Wheelie Bin News Roundup 27th January
If you think you’re doing well with your waste reduction and recycling efforts, be prepared to be impressed by the almost superhuman efforts of a family in Cheltenham who only fill their wheelie bin ONCE per year!
They made a pledge at the beginning of last year that they would cut back on waste, and said they would try to only fill their bin six times per year. But by the time October came around, they hadn’t even filled their bin once!
The avid recyclers said it was very tough cutting back on waste that dramatically, but they made some lifestyle changes that helped, including growing their own herbs, buying packaging-free food, and putting their non-recyclables inside plastic bottles to create more space in their bin. They said one of their biggest challenges was learning the rules on how to recycle or dispose of things that you don’t always think about, like light bulbs. They also found they could recycle things like clothing, batteries, and electricals at supermarkets, which was a revelation.
And their zero-waste lifestyle didn’t just extend to rubbish, they also kept their carbon emissions in check by cycling everywhere they could instead of taking the car. The family have previously resolved to stop buying clothes for a year and have cut down on their meat consumption.
They say their family have been very supportive of their efforts, and even gave them their Christmas presents in recyclable bags instead of wrapping paper.
Speaking of family, their main hope is that they are setting a good example for their young son about recycling and caring for the environment.
When asked about their achievements, they say they are proud of what they’ve managed to do, but said that the government should put pressure on businesses to reduce waste and recycle more, as they can do this on a much larger scale than individuals. Nevertheless, they say that they’d encourage anyone to do whatever they can, and it doesn’t have to be as drastic as what they have chosen to do themselves. Every little helps!
Stratford District Council have come up with a rather bizarre way of catching homeowners who put garden waste in with their general waste; they’re considering asking refuse crews to rattle the bins. The thinking behind this is that if there are branches or grass cuttings in it, the ‘rattle test’ will identify them. Residents say it’s ‘bonkers’ but the council insist that they are getting serious about waste contamination.
The council have recently introduced a £40 charge for a green garden waste bin and they are expecting some residents to forgo paying for the bin and sneak the garden waste in with their household waste instead.
As well as introducing the ‘rattle test’ refuse vehicles will be fitted with CCTV cameras to inspect the contents of the bins before they are emptied.
The council currently has a ‘three strikes’ rule. If residents are caught putting the wrong items in their bins more than three times, they face being fined. A local councillor commented that the council recognises that people do make genuine mistakes, but persistent offenders won’t be tolerated.
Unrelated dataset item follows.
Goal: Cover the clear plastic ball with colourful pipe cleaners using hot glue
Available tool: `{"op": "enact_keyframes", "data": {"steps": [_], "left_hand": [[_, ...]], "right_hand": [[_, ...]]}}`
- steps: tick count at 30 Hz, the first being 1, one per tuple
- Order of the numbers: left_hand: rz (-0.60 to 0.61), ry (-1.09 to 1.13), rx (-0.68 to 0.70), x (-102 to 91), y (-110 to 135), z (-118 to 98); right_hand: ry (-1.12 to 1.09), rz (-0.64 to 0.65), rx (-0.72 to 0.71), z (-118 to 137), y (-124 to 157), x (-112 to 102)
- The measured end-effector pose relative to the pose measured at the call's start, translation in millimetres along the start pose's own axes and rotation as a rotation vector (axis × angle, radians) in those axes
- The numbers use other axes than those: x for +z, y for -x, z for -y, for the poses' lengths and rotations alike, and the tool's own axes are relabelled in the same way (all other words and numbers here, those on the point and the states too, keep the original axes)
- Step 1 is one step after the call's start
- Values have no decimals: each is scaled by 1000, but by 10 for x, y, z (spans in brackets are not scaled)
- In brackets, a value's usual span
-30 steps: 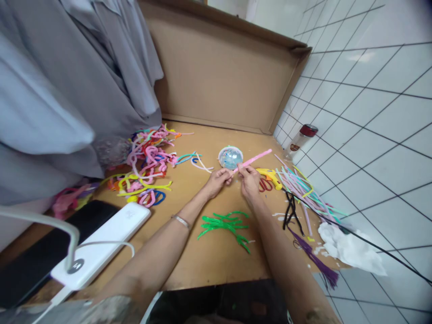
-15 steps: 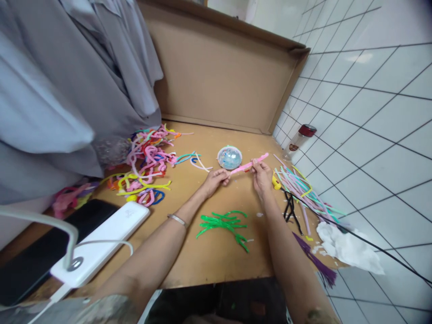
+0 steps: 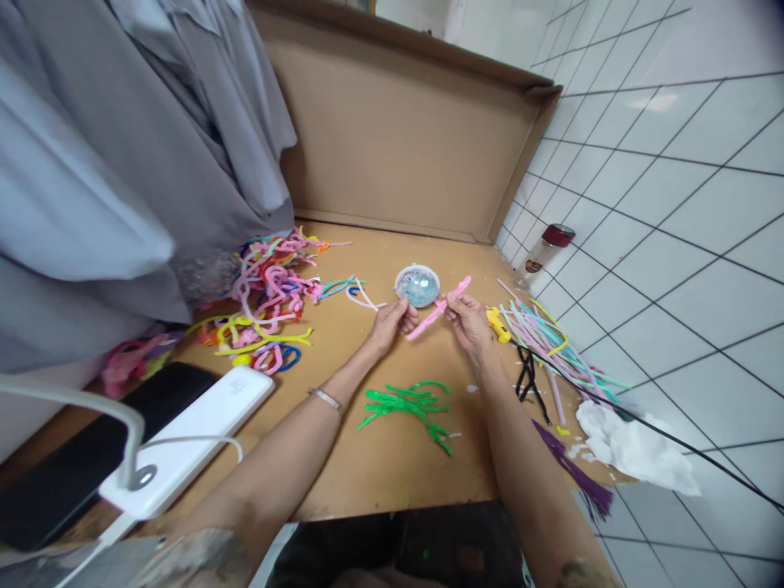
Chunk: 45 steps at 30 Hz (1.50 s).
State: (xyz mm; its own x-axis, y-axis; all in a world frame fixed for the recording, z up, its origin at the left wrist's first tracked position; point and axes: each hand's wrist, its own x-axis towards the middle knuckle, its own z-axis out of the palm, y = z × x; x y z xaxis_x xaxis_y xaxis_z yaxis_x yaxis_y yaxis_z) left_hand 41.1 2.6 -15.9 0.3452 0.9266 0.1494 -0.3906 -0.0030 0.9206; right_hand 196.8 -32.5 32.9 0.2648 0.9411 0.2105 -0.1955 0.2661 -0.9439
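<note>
My right hand (image 3: 469, 321) pinches a fuzzy pink pipe cleaner (image 3: 427, 322), which slants from lower left to upper right. A short pink bit sticks out sideways near its middle. Close by on the left is my left hand (image 3: 390, 324), its fingers curled together beside the lower part of the stem; what they grip, if anything, is hidden. Just beyond both hands sits a round, shiny bowl-like object (image 3: 417, 286), clear and bluish with a pale rim. Green pipe cleaners (image 3: 401, 404) lie in a bunch nearer to me, between my forearms.
Tangled coloured pipe cleaners (image 3: 275, 286) heap up at left, near a white power bank (image 3: 196, 441). At right lie a yellow-handled tool (image 3: 499, 325) with a black cord, straight pastel stems (image 3: 545, 343), purple strands (image 3: 579, 474) and white tissue (image 3: 634, 445). A red-capped jar (image 3: 545, 249) stands behind.
The pink pipe cleaner has turned steeper and its lower end has come free below my left fingers. My right hand has shifted slightly left, closer to my left hand.
</note>
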Motion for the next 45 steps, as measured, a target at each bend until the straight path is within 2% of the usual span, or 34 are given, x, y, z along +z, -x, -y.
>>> {"op": "enact_keyframes", "data": {"steps": [3,5,9,14,17,20,23,25,28,33,38,45], "left_hand": [[164,31,-116,123,52,23],[233,65,-159,207,87,39],[230,107,-125,299,123,63],[218,59,-58,310,124,84],[222,0,-57,311,154,86],[229,-49,-62,316,192,81],[226,-34,-53,320,202,84],[222,-34,-50,316,194,93],[198,-73,-43,300,183,112],[179,-278,45,263,197,99],[164,-506,156,227,204,17],[219,-643,185,189,191,-16]], "right_hand": [[89,18,-6,-33,46,61],[131,27,15,-64,77,104],[164,35,20,-128,98,152],[144,-78,-54,-176,31,155],[86,-158,-83,-116,-55,10],[19,-345,-138,-29,-122,-249],[26,-393,-92,-21,-109,-412],[24,-379,-91,-53,-60,-393],[102,-275,-88,-80,23,-250],[254,-178,-153,-33,94,-95],[261,-185,-157,-32,88,-112],[199,-219,-70,-44,67,-167]]}}
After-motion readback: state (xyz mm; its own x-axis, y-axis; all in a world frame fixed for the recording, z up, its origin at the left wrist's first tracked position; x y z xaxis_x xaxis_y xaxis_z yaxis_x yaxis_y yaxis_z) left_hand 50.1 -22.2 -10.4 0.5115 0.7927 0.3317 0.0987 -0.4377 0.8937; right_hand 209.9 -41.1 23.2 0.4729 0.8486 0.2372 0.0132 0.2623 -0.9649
Residents in Cardiff who continuously put non-recyclables in their recycling containers face fines and even prosecution if they don’t take notice of warnings about recycling properly. The council is cracking down on rogue recyclers in a bid to reduce contamination and increase recycling rates.
The council is set to roll out a new recycling campaign at the beginning of March, called ‘See Pink, Stop and Think.’ As part of the campaign, pink stickers will be put on recycling and garden waste bags that contain the wrong type of waste. Then there’ll be a five-step process of warnings and notices before a £100 fine is issued, or a resident is taken to court.
When a pink sticker is placed on a recycling bag, residents have to remove the items that aren’t supposed to be there before their next scheduled collection.
The stickers will also ask residents to visit a website containing information on what they can and can’t recycle. If people persistently put the wrong items in their recycling, waste education officers will go out and visit them to help them understand more about recycling correctly.
The pink sticker scheme is being launched after figures recently revealed that 20% of the waste that is being put out for recycling contains items that can’t be accepted for recycling, like nappies, clothing, non-recyclable packaging, and food waste. Garden waste is also being contaminated with items like cardboard and bits of old garden furniture.
Currently, 7,000 tonnes of waste ends up being unrecyclable due to contamination, and the council hopes that the new scheme will put an end to this, as well as increasing overall recycling rates and saving them a huge £750,000 per year.
Cardiff is a big city, but it had the third lowest recycling rate in Wales in 2018-19, at 59.2%. The council hopes it can follow in the footsteps of Swansea Council, who introduced their ‘Keep It Out’ campaign last year. The campaign followed a similar process of education and enforcement, and as a result, there has been a 15% reduction in residual waste and a 2% increase in recycling rates.